Cassandra Dashboards based on Prometheus and Grafana
This should allow you to use a 'TLP Cassandra Overview' dashboard, which is the critical dashboard to detect anomalies for a Cassandra cluster.
Notes
- This is a work in progress. We are building more dashboards and improving the existing ones, that should not require any big modification on operators side once dashboards are already set up.
- For now metrics are not filtered out, which on bigger cluster or with a lot of table could be a problem)
- Some charts might be inaccurate or even wrong. Please send a feedback or a pull request with the fix and make it available to everyone. We will handles those request with the highest priority. That being said, we believe the existing charts are probably a good starting point to get an accurate feel for your Cassandra clusters.
This tool was tested with:
- Grafana version 6.3
- Prometheus version 2.11.1
- node_exporter version 0.18.1
- jmx_exporter version 0.12.0
Newer (and older) versions of those, might also work well, with no action or minor tweaks.
For cassandra metrics and when using Prometheus, there is a lot of distinct metrics exporters you could use out there. After distinct attempts with a few distinct exporters, we decided to go with the official one, recommended in Prometheus documentation for collecting JMX metrics (Cassandra, or Kafka are explicitly stated there). This could change in the future but for now we aim at building on top of this exporter, and using default naming (no renaming, yet).
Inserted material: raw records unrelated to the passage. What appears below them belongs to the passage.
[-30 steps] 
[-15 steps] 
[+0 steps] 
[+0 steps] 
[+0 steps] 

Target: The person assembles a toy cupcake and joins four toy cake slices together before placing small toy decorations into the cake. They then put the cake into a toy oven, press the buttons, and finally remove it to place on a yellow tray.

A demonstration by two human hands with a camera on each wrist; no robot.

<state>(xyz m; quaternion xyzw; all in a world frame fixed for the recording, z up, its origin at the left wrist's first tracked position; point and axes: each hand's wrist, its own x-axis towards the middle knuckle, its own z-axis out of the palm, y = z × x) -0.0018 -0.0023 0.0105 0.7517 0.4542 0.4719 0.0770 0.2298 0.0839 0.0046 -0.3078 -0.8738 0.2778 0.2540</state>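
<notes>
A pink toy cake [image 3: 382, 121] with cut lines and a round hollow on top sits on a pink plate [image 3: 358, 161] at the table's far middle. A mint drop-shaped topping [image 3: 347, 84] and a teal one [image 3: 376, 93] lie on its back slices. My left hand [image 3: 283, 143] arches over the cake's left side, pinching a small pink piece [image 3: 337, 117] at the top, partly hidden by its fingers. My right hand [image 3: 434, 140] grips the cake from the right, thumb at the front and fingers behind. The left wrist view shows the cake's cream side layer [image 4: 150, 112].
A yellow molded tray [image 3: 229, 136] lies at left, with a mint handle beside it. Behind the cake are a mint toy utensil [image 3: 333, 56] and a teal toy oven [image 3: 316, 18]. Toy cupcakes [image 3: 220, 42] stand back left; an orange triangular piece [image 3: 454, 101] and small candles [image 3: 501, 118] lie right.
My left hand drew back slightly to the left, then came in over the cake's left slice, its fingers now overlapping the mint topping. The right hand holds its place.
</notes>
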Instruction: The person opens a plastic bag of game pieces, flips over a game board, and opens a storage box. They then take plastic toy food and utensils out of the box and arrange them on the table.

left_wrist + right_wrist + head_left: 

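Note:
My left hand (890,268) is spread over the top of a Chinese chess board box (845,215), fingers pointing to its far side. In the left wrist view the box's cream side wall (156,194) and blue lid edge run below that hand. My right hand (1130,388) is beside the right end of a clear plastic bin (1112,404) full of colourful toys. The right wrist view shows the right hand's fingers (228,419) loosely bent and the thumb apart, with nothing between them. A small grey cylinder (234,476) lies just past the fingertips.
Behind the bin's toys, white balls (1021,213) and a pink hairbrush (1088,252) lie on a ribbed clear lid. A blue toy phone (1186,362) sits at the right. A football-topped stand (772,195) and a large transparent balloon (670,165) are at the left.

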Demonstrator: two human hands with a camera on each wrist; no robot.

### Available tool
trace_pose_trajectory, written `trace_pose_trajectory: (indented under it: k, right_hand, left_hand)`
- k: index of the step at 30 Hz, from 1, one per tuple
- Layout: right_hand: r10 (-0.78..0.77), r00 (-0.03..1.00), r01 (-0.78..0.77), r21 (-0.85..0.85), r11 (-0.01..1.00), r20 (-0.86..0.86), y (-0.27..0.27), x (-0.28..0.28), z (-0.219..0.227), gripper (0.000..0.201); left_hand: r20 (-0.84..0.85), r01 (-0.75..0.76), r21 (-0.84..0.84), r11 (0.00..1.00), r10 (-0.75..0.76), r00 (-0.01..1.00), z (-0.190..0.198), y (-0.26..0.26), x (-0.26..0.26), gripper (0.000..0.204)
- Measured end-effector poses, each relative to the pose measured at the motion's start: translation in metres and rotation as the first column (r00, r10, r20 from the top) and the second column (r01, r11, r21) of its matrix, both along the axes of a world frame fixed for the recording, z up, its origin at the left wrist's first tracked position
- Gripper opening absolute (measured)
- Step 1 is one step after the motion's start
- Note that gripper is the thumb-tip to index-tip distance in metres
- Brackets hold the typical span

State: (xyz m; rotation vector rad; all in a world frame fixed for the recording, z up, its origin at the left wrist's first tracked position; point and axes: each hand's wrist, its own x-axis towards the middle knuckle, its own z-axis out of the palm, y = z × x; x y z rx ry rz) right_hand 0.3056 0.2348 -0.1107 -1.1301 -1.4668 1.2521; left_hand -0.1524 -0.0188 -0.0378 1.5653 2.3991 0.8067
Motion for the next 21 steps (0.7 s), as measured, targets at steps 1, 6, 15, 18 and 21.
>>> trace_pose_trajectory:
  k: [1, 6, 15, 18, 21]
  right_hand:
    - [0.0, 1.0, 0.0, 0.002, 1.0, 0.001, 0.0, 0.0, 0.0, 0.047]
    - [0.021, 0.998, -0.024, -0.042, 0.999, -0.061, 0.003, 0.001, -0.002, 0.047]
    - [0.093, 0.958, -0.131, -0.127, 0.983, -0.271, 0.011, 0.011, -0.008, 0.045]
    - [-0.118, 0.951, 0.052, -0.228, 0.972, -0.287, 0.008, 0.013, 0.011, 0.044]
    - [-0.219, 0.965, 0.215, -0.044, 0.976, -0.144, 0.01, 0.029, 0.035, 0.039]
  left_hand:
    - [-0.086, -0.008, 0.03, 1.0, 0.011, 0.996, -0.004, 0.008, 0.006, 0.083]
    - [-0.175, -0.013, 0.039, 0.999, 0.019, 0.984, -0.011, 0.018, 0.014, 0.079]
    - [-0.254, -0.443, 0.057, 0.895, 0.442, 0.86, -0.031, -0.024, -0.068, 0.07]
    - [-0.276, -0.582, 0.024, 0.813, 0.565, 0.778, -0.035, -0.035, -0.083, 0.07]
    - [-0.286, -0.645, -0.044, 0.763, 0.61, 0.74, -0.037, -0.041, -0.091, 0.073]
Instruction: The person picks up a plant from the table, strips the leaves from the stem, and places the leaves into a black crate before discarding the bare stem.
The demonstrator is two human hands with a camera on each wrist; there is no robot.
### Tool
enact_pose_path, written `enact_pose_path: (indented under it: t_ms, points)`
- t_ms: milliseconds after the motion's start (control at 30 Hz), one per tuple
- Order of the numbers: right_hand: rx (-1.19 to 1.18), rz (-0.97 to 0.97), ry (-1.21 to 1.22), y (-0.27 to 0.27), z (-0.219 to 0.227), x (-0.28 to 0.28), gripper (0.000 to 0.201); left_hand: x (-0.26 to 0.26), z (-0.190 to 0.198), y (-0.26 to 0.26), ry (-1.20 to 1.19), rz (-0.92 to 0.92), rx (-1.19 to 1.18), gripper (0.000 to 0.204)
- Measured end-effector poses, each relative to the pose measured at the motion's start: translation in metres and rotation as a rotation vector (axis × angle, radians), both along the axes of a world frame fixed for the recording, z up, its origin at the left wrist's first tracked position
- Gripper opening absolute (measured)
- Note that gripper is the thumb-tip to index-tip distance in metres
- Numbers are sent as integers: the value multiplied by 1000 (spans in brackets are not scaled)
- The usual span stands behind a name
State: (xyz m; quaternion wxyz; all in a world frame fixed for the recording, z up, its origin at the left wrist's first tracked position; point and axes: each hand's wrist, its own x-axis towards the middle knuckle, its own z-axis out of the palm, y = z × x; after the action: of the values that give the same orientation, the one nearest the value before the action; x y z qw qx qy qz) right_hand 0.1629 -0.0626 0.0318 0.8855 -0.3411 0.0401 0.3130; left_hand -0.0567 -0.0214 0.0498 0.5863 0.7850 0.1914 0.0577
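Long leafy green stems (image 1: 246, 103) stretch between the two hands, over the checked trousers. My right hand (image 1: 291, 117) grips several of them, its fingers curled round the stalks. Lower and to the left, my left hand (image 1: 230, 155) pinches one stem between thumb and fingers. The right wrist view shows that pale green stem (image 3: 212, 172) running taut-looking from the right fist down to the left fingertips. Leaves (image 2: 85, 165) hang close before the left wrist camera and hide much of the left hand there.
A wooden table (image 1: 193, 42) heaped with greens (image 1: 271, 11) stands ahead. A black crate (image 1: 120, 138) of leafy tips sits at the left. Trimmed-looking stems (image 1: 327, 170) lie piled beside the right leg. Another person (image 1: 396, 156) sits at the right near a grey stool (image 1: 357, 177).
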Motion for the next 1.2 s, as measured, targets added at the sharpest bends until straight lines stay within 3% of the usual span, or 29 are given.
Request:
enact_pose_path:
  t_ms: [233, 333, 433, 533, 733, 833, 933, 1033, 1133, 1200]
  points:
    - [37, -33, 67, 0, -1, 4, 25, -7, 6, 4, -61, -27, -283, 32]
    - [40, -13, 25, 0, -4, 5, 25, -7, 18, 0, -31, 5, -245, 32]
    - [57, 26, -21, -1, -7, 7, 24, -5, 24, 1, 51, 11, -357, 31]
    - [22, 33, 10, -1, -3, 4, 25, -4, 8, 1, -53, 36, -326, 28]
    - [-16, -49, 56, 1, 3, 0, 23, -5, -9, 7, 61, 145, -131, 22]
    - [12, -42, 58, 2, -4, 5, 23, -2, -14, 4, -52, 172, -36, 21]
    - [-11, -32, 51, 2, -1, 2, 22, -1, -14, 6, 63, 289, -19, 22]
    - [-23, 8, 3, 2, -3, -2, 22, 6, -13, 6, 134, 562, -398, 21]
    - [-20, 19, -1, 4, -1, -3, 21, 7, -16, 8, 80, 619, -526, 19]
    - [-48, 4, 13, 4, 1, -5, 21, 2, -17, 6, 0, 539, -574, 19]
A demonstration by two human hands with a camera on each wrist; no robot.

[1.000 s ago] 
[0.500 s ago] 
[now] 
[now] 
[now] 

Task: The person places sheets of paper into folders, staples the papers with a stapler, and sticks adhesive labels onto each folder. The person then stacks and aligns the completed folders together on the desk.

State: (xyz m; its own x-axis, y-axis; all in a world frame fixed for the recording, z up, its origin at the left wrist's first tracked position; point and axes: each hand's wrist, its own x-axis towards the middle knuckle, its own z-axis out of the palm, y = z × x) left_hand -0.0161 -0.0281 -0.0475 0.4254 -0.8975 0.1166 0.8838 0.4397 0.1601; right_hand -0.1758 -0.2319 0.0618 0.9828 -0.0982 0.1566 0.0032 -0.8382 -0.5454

On all the nodes, take the following steps.
- Add jmx_exporter jar file to /usr/share/cassandra/lib/jmx_prometheus_javaagent-0.12.0.jar.
$ wget https://repo1.maven.org/maven2/io/prometheus/jmx/jmx_prometheus_javaagent/0.12.0/jmx_prometheus_javaagent-0.12.0.jar
$ sudo mv jmx_prometheus_javaagent-0.12.0.jar /usr/share/cassandra/lib/jmx_prometheus_javaagent-0.12.0.jar
$ sudo chown cassandra: /usr/share/cassandra/lib/jmx_prometheus_javaagent-0.12.0.jar
You can also find it here in tlp-dashboard repository: jmx_prometheus_javaagent-0.12.0.jar.txt. Rename the file to remove the ending .txt
in case you downlaod using this source.
-
Add the JMX exporter configuration
cassandra_metrics.yml
to/etc/cassandra
. You can find our version of it here: config.yaml. Be sure to rename or/and that the name you use matches with the change in the next step. -
Add a line in
/etc/cassandra/cassandra-env.sh
(default Cassandra configuration folder) as follows to load the library:
JVM_OPTS="$JVM_OPTS -javaagent:/usr/share/cassandra/lib/jmx_prometheus_javaagent-0.12.0.jar=9595:/etc/cassandra/cassandra_metrics.yml"
- Open the TCP Network (port) 9595 from Prometheus server to each Cassandra server.
For Operating System metrics, the officially recommended exporter is the node_exporter, and that’s what we built our dashboard with.
On all the nodes, take the following steps.
-
Add https://github.com/prometheus/node_exporter to the Cassandra nodes. Instructions are in the project readme.
-
Open the TCP Network (port) 9100 from Prometheus server to each Cassandra server.
- Prometheus server scrape configuration needs to be modified depending on your environment and scrape both Cassandra and OS metrics.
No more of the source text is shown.